Posted by on Mar 6, 2017 in Uncategorized | Comments Off on Why Having A Personal Injury Attorney Increases Your Chances Of A Better Settlement Offer

If you have recently sustained injuries that resulted in lost wages, hospital and doctor bills, and an intense amount of pain and suffering, you most likely want to make sure that the responsible party is going to financially compensate you with a nice settlement offer. Settlements are great because they provide you with the quickest access to cash that you may desperately need. However, you want to make sure that you are retaining a personal injury attorney to assist you with the collection of this offer in order to obtain the best possible deal. They Know You Mean Business Right away, you want the guilty party to know that you are taking this very seriously and so should they. With an attorney by your side, it is obvious that you are going to have more information regarding your rights and how much money you can really get from them. This tells the guilty party that if they are not able to reach a settlement agreement that you like, you will be more likely to push the issue all of the way to the court house for a judge to decide on the case. They may not want that because of the possible negative publicity that would come from the case and the entire thing would cost them more money. The Stress Is Taken Off Of Your Shoulders It can be hard to try to figure out what to say, how to say it, and when to say it when you are trying to handle your own personal injury case. After all, a few wrong words can ruin an entire case so you need to be extra cautious.
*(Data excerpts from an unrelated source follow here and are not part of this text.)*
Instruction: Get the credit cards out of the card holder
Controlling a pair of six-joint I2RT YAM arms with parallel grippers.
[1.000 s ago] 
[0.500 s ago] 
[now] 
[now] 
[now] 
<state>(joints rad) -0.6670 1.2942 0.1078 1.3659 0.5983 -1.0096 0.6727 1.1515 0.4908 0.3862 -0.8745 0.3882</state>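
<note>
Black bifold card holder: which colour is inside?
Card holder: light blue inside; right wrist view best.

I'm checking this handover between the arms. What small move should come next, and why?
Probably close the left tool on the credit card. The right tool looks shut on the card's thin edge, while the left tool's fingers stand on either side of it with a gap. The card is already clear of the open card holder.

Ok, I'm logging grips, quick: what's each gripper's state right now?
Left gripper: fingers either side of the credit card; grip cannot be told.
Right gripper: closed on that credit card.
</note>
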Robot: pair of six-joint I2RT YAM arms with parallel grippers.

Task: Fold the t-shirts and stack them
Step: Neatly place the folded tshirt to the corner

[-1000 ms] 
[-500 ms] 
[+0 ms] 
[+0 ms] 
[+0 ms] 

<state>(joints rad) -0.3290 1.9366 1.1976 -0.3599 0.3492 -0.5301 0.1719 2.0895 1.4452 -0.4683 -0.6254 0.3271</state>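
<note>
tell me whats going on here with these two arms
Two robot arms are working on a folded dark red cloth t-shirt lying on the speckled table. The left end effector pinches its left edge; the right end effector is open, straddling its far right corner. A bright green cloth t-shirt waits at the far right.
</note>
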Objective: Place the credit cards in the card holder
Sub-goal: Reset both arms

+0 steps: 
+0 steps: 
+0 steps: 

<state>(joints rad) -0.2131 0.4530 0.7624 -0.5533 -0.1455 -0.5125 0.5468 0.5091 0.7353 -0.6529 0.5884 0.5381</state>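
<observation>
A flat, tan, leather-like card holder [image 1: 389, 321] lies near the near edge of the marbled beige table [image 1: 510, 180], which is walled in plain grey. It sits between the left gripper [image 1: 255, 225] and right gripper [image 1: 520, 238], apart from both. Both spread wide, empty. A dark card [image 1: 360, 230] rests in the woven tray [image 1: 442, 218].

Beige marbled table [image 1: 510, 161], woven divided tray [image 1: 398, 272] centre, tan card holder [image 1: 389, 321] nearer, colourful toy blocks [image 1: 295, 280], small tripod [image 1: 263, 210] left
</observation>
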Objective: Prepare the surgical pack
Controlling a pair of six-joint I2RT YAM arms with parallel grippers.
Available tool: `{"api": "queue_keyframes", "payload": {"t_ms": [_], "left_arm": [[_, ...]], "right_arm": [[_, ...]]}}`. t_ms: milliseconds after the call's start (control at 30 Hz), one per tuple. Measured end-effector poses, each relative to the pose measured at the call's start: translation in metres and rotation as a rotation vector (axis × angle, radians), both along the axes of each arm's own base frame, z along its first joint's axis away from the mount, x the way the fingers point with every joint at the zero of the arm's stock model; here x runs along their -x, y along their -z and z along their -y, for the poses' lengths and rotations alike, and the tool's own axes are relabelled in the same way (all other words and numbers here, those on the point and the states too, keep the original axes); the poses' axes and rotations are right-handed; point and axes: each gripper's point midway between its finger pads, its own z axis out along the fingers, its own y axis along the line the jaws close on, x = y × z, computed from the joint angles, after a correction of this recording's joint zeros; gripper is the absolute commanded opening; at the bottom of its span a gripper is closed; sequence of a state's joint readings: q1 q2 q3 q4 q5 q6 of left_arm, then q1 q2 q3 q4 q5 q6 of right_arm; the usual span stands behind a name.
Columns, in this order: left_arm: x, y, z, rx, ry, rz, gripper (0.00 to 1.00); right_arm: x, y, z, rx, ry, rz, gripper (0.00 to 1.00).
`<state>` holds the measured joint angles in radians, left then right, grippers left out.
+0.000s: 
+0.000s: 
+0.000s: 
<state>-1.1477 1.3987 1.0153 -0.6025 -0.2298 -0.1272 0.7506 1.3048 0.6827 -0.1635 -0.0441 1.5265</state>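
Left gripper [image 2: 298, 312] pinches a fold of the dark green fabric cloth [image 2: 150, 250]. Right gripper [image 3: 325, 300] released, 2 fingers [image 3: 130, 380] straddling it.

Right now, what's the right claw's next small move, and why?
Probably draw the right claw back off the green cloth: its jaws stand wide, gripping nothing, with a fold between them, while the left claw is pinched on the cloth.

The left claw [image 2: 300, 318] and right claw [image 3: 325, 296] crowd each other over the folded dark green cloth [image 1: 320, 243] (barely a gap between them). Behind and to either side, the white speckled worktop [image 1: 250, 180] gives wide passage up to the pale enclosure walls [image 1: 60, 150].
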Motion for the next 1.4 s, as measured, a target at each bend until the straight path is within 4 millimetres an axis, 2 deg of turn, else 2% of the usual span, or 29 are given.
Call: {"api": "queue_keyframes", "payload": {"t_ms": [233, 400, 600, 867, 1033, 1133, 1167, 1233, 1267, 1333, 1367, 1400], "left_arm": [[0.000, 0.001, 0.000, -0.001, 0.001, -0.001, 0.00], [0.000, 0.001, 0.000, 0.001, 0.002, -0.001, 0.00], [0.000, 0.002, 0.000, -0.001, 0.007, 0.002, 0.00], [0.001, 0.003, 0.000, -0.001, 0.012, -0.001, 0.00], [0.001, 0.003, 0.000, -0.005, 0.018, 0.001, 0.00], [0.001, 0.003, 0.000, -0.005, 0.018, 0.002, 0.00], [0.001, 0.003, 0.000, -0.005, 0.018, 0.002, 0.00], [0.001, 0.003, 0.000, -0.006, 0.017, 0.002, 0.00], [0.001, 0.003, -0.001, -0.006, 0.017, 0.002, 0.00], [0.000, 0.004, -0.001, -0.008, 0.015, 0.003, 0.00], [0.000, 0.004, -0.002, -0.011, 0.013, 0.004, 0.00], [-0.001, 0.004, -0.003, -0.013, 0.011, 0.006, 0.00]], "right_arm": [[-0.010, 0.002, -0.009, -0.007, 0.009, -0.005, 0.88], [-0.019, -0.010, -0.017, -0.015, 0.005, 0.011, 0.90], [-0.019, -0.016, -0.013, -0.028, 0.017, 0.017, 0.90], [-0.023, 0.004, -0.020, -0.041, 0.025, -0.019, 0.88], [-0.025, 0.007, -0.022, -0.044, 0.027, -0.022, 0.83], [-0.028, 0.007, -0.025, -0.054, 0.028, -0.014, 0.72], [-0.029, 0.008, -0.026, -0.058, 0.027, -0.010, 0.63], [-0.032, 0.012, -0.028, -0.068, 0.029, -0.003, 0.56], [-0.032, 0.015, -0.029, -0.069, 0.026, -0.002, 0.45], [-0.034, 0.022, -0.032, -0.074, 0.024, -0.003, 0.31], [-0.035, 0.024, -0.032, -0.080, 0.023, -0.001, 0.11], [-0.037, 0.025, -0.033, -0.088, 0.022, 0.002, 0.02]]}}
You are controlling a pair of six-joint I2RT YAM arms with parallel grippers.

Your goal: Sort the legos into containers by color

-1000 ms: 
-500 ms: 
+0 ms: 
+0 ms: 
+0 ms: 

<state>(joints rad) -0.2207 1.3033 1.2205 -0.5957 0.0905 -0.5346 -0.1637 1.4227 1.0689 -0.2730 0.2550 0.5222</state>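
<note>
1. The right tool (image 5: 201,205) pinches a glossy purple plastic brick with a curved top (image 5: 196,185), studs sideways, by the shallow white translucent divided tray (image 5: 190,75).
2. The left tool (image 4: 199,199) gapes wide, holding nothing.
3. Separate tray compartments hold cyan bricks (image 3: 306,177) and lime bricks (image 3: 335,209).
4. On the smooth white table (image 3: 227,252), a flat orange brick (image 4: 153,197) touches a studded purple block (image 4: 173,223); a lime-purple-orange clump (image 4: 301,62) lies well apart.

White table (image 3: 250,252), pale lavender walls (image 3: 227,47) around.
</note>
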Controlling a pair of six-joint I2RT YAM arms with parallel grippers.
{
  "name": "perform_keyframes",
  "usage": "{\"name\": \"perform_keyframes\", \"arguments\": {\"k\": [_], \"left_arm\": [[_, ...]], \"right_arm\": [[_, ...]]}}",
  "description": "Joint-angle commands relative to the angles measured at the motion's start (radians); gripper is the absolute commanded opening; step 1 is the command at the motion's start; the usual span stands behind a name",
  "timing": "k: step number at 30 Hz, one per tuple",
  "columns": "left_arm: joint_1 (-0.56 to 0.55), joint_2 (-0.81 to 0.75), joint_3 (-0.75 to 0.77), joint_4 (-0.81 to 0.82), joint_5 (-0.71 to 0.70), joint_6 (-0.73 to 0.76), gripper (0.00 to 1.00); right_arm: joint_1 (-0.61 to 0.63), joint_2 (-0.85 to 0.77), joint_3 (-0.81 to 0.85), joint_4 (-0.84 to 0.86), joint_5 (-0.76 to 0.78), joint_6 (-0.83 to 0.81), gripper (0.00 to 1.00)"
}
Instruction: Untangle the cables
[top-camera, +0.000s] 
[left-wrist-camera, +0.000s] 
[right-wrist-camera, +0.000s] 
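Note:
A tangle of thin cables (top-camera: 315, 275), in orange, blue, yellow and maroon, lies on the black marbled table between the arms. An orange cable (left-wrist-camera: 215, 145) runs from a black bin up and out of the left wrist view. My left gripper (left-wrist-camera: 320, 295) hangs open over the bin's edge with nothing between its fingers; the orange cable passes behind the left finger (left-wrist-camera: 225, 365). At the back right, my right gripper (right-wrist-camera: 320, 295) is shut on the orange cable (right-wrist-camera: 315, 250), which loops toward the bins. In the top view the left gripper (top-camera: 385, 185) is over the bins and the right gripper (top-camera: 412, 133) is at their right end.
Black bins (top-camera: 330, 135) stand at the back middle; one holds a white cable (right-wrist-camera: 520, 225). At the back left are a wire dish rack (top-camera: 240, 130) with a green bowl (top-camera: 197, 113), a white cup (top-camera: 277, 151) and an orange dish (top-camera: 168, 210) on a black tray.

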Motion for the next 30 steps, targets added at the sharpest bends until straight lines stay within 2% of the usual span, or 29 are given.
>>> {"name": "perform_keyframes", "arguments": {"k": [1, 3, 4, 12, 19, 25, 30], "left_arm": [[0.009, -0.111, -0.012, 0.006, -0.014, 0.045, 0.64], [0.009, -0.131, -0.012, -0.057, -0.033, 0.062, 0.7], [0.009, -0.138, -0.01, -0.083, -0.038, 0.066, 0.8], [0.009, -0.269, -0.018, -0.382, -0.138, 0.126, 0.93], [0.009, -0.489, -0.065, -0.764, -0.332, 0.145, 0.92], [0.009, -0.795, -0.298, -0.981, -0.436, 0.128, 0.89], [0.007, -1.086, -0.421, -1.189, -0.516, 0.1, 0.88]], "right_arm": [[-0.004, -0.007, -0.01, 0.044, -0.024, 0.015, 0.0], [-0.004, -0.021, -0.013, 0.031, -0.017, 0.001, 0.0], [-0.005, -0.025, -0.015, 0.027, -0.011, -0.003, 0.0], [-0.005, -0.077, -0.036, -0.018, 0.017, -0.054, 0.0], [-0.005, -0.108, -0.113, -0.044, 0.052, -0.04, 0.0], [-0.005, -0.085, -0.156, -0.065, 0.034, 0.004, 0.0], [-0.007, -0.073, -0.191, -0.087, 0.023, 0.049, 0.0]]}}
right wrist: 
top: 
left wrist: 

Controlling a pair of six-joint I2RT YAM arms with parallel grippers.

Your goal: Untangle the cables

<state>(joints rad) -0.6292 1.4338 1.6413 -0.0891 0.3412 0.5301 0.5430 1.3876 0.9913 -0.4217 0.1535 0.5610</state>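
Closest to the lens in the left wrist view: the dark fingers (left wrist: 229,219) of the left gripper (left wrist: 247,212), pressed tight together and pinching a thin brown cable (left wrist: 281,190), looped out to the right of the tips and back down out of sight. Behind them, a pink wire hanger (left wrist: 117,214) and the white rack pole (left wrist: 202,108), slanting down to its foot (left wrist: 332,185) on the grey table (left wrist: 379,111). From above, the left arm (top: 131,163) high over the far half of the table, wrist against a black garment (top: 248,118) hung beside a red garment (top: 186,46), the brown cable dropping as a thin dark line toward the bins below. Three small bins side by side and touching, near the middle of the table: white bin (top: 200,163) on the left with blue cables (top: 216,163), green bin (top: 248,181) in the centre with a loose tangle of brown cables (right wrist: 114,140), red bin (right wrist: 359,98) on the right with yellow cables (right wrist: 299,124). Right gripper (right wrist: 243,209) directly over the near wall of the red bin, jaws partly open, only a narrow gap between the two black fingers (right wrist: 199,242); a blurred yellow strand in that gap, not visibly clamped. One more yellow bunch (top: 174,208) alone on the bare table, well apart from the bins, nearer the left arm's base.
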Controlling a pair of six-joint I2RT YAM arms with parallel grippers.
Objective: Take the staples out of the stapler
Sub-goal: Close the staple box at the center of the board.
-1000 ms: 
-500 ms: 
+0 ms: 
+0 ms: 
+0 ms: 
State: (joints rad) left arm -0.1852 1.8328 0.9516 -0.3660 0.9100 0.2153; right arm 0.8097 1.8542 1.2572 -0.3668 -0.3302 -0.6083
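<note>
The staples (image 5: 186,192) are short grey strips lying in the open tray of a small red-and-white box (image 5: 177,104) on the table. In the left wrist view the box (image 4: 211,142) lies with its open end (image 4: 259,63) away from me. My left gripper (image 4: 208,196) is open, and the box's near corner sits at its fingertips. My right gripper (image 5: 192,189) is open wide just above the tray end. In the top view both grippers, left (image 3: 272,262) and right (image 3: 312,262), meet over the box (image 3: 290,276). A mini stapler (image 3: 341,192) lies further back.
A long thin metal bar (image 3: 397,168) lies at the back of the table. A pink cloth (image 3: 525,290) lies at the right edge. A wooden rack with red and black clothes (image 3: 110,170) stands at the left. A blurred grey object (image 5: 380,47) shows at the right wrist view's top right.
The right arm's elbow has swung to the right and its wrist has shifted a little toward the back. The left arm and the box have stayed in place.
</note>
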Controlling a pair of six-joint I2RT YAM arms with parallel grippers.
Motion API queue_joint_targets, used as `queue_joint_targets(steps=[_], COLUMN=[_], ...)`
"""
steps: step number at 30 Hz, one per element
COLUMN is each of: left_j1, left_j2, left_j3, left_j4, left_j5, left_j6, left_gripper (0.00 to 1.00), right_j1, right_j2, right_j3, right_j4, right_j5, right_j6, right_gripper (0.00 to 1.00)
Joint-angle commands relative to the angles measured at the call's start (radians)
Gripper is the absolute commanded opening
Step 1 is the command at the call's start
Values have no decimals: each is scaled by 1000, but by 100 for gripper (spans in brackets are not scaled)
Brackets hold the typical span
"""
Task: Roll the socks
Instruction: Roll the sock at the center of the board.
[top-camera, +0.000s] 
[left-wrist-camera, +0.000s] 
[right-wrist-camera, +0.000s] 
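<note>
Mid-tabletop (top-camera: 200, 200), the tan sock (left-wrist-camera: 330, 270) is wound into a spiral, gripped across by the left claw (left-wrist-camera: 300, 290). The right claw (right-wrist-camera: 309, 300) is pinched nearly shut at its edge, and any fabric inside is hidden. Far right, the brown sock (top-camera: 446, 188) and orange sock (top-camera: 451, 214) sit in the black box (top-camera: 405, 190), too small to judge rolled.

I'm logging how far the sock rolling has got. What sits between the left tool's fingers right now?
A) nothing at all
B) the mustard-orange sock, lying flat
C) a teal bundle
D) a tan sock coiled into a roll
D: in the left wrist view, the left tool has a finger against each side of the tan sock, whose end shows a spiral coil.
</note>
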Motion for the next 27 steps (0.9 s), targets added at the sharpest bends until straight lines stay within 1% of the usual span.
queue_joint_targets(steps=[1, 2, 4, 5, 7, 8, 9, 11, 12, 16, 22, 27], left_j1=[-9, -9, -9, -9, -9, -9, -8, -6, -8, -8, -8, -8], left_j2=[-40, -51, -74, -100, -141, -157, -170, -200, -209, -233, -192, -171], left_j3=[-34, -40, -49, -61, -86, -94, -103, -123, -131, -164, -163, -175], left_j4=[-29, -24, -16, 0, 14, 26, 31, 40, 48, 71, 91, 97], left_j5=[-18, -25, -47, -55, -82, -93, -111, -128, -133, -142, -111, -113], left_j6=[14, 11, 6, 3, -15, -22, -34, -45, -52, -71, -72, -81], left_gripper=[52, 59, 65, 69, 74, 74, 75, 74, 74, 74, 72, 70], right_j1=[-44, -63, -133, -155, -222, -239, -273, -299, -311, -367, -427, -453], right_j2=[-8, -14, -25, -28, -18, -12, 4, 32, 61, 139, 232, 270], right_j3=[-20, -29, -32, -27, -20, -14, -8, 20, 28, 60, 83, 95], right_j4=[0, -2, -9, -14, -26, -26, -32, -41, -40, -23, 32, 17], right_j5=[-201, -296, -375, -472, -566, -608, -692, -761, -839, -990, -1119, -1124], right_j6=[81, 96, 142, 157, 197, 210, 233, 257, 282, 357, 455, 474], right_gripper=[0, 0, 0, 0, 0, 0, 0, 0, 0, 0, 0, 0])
Generally speaking, hiring a skilled personal injury attorney will allow you to no longer have to worry about that. Plus, you will be able to put forth more effort into resting and following all of the orders from your doctor. You will simply wait to hear back from your attorney with any offer that is put forth by the guilty party. You can then discuss whether you want to accept that offer or reply with a counteroffer in order to receive compensation that is more in line with what you deem as fair. It is important to make sure that you are hiring your personal injury attorney, like Bennett & Sharp PLLC, as soon as possible. The sooner you can have an expert handling the case for you, the sooner you will end up with the result you...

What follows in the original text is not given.